(Beginning of DATA SECTION)
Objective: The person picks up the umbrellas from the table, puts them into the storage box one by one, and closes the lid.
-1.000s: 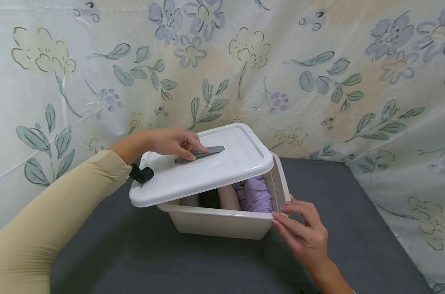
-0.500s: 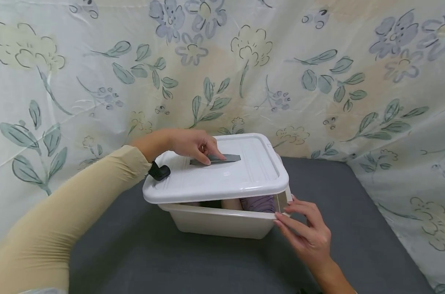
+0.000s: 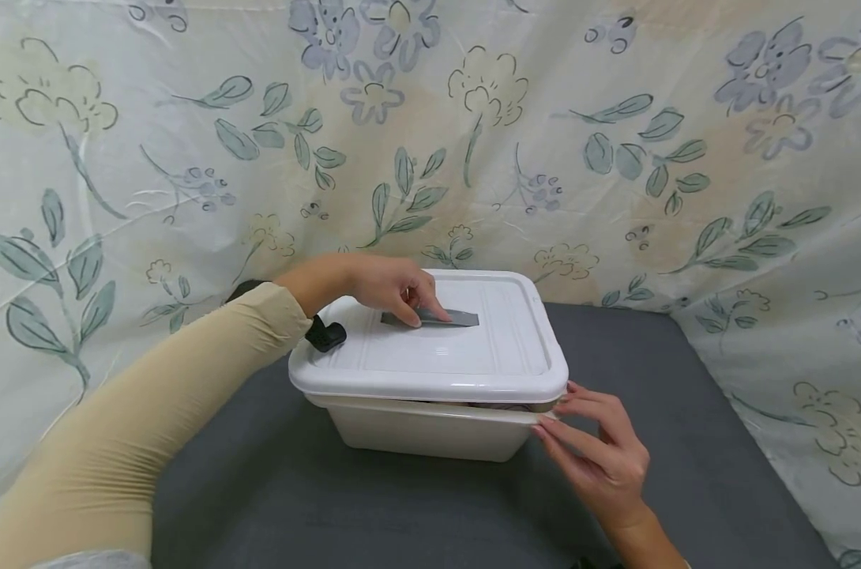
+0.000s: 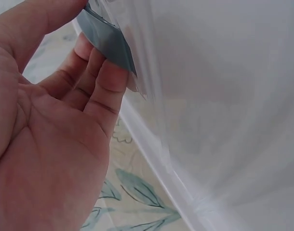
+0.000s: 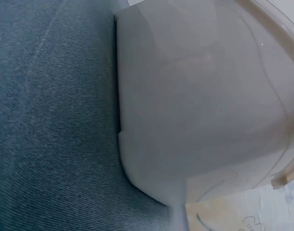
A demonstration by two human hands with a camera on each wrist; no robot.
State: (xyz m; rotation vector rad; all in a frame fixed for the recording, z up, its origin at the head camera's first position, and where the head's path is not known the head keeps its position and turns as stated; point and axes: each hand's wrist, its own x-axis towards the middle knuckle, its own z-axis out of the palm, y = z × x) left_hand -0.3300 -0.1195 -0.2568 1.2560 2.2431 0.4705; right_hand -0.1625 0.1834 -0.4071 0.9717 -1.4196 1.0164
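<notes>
My left hand (image 3: 393, 286) pinches the grey strip handle (image 3: 462, 318) on top of a white lid (image 3: 505, 348). The left wrist view shows the fingertips curled round that handle, close to the lid. Beneath the lid stands a cream plastic storage box (image 3: 430, 432), its side wall filling much of the right wrist view. A narrow gap shows between lid and box at the front right, so the contents are nearly all hidden. My right hand (image 3: 604, 454) holds the box's front right corner at the rim, fingertips bent around it.
The box rests on a dark grey cloth-covered surface (image 3: 374, 514). Behind it hangs a floral curtain (image 3: 516, 111), close to the box's back. A black wrist strap (image 3: 325, 335) on my left wrist overlaps the lid's left part.
The lid has come down and moved right with my left hand, levelling over the box and covering the purple rolled fabric seen inside before. My right hand stays at the corner.
</notes>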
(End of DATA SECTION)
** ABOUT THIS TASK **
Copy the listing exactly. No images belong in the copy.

** RESPONSE BELOW **
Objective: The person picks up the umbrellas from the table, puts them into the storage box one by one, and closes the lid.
-1.000s: 
-0.500s: 
+0.000s: 
+0.000s: 
+0.000s: 
A demonstration by two human hands with a camera on each wrist; no robot.
State: (xyz m; rotation vector rad; all in a frame fixed for the recording, z up, its origin at the head camera's first position, and where the head's path is not known the head keeps its position and turns as stated; point and axes: each hand's wrist, its own x-axis towards the middle knuckle, its own z-axis out of the palm, y = z × x) left_hand -0.3300 -0.1195 -0.2568 1.2560 2.2431 0.4705; right_hand -0.1625 0.1834 -0.4071 0.9717 -1.4196 1.0164
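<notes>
My left hand (image 3: 393, 286) pinches the grey strip handle (image 3: 462, 318) on top of a white lid (image 3: 505, 348). The left wrist view shows the fingertips curled round that handle, close to the lid. Beneath the lid stands a cream plastic storage box (image 3: 430, 432), its side wall filling much of the right wrist view. A narrow gap shows between lid and box at the front right, so the contents are nearly all hidden. My right hand (image 3: 604, 454) holds the box's front right corner at the rim, fingertips bent around it.
The box rests on a dark grey cloth-covered surface (image 3: 374, 514). Behind it hangs a floral curtain (image 3: 516, 111), close to the box's back. A black wrist strap (image 3: 325, 335) on my left wrist overlaps the lid's left part.
The lid has come down and moved right with my left hand, levelling over the box and covering the purple rolled fabric seen inside before. My right hand stays at the corner.
</notes>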

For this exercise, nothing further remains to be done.